In a declared emergency, the president can deploy troops domestically, halt or even seize ships at sea, seize cargo, stop construction projects, shutter entire industries ... the president becomes practically monarchical under these declarations. Even better, those powers need not necessarily be directed at the specific emergency declared; the latitude given is nearly endless. 
Thanks to a relatively obscure 1944 law, the president can even try to control electronic communications.
An emergency declaration will likely be met with lawsuits, maybe several. If they make it past the initial round, it could be months before the Supreme Court ultimately has to decide. The plaintiffs will have a difficult time convincing the courts they should intervene in a political dispute. At the same time, Trump might have a hard time convincing the courts an emergency actually exists at the border.
The real mystery here is why we're having this spat in the first place. The president could simply claim he's winning, as he so frequently does about everything else.

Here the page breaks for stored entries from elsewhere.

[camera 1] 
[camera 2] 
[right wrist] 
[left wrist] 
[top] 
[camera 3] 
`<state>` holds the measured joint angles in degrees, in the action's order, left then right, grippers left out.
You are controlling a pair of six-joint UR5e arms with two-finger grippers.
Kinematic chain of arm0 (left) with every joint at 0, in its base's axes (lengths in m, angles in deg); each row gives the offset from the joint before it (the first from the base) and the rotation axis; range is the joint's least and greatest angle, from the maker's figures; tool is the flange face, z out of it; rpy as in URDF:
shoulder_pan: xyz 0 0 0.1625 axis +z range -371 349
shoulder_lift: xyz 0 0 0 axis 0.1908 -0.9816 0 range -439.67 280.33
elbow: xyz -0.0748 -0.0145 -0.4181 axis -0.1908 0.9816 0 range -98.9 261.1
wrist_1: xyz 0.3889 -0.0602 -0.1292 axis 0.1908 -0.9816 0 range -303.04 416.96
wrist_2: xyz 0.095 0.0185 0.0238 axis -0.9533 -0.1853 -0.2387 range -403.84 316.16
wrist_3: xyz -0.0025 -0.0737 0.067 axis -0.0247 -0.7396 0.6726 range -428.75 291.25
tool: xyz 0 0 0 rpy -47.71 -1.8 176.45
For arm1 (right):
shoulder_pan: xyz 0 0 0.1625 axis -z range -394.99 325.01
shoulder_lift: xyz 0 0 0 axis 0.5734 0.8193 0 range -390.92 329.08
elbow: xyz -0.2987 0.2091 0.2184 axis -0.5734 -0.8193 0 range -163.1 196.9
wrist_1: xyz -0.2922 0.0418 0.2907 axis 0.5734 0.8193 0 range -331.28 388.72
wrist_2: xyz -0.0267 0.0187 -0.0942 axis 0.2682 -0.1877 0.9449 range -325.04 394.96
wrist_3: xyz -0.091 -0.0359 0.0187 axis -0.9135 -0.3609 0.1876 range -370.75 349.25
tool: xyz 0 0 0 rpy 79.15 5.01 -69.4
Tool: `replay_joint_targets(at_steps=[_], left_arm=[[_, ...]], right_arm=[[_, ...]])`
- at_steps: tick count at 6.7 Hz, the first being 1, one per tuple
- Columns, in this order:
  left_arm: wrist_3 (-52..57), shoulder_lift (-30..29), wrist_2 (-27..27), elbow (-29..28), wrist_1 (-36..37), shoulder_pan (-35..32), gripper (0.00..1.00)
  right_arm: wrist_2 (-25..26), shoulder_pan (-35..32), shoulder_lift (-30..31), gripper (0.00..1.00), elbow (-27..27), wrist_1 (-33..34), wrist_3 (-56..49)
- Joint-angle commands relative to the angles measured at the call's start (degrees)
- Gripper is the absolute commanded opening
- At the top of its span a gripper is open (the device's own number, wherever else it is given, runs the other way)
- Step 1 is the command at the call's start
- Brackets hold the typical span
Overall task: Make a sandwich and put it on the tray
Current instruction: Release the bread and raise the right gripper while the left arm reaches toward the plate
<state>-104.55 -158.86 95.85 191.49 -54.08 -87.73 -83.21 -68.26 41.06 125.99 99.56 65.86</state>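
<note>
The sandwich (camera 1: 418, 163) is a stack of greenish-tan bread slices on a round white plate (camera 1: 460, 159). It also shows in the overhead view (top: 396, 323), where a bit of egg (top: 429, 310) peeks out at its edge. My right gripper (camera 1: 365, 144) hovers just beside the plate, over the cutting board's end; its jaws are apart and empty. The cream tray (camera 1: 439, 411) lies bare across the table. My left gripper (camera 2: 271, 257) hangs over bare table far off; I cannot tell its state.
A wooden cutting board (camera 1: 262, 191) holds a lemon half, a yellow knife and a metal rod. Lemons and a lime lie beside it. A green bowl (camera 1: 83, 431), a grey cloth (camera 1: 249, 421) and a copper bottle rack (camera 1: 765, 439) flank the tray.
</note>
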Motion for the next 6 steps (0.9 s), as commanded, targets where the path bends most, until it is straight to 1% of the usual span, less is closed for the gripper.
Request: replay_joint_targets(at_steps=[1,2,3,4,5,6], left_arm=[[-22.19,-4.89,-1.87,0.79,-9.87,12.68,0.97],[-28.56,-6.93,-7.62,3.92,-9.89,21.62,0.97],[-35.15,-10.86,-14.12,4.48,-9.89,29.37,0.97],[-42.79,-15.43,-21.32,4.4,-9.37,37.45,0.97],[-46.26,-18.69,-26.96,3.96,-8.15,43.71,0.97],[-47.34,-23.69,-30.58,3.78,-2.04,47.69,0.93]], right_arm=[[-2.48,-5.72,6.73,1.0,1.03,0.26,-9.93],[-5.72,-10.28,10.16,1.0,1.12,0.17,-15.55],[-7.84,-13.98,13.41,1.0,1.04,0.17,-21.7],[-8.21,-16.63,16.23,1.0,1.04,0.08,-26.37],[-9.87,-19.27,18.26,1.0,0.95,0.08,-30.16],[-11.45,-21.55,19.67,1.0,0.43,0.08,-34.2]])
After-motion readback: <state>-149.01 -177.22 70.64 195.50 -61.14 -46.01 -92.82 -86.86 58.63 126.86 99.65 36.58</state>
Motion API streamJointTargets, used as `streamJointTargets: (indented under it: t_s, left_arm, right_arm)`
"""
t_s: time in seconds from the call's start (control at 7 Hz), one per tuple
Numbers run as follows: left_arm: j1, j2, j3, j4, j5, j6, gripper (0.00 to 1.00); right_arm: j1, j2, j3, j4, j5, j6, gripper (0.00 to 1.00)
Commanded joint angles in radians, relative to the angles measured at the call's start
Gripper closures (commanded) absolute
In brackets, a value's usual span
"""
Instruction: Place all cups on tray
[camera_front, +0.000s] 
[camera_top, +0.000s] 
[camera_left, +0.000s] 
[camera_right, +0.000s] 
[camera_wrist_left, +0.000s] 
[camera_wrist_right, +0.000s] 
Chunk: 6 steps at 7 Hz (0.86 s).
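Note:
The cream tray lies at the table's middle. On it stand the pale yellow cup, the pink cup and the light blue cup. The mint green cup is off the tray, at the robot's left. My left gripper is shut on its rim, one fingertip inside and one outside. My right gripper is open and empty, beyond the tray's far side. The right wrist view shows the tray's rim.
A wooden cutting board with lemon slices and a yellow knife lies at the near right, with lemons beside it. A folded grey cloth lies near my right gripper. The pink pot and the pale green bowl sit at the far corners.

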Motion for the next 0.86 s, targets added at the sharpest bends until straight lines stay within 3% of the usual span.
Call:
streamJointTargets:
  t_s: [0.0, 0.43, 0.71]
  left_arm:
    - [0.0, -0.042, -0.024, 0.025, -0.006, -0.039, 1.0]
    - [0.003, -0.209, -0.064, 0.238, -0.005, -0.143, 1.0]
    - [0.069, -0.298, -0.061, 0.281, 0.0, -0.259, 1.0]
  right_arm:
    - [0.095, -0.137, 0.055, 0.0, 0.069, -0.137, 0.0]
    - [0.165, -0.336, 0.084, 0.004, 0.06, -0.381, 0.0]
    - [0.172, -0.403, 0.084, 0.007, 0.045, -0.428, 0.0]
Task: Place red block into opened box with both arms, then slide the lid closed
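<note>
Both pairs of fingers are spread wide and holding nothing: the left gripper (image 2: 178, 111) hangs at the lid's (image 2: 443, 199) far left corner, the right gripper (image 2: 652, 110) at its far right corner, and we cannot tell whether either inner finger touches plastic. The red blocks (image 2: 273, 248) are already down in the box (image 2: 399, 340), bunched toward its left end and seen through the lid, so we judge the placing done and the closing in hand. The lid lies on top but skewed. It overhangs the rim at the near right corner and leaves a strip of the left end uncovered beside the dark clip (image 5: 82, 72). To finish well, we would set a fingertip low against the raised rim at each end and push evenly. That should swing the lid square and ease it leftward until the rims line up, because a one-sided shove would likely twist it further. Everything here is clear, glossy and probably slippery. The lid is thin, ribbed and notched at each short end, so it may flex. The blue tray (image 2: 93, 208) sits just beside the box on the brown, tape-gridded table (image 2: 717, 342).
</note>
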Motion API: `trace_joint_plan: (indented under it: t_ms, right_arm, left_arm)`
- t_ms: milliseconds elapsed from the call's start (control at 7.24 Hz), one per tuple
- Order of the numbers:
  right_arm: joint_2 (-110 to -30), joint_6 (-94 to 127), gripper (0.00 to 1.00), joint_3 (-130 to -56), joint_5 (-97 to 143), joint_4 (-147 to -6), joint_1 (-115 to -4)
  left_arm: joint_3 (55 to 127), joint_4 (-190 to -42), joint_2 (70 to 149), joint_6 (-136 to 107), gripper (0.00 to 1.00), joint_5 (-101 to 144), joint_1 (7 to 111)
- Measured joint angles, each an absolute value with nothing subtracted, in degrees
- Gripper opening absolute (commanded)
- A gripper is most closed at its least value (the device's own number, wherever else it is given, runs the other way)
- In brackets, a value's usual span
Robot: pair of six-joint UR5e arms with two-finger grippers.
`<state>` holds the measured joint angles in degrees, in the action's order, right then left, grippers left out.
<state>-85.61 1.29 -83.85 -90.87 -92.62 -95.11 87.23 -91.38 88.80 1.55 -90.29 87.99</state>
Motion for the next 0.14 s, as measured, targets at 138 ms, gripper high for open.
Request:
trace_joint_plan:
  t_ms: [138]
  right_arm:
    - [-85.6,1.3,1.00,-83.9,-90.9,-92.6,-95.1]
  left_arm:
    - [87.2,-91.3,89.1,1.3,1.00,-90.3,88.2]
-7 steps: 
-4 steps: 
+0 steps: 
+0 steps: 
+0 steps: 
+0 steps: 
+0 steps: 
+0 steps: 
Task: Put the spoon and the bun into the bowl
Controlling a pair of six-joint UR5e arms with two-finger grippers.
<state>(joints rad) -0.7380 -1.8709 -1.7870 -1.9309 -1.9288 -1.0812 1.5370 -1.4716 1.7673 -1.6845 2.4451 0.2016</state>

Illegal immigration is already down, a trend that started around 2010 and has continued. Caravans aside, there is no avalanche of humanity crashing through the border. Trump could claim the combination of his policies, tough talk, and a strong economy with low unemployment are solving the border crisis.
It's a spin his talkers should have adopted early in the debate. He could have accepted a compromise that included $2 billion for his wall and billions more for technology upgrades and expansion, and significant increases in the number of border patrol personnel. The votes were already there. Trump could have claimed, with justification, that he promised increased border security, and we're getting increased border security.  
Instead, he's trapped by the magical wall conjured up by his campaign staff, now a $57 million-per-mile fence of steel slats. If the military gets involved due to an emergency declaration, it's a pretty good bet it will cost three times as much and take three times as long to complete.
Trump is not likely to get full funding for his 100-mile wall from the U.S. House. So we'll either have another shutdown, he'll declare an emergency, or he'll accept a reasonable “down payment” and declare victory.
Trump has already won the battle for border security, wall or no wall. He should just say so and move along.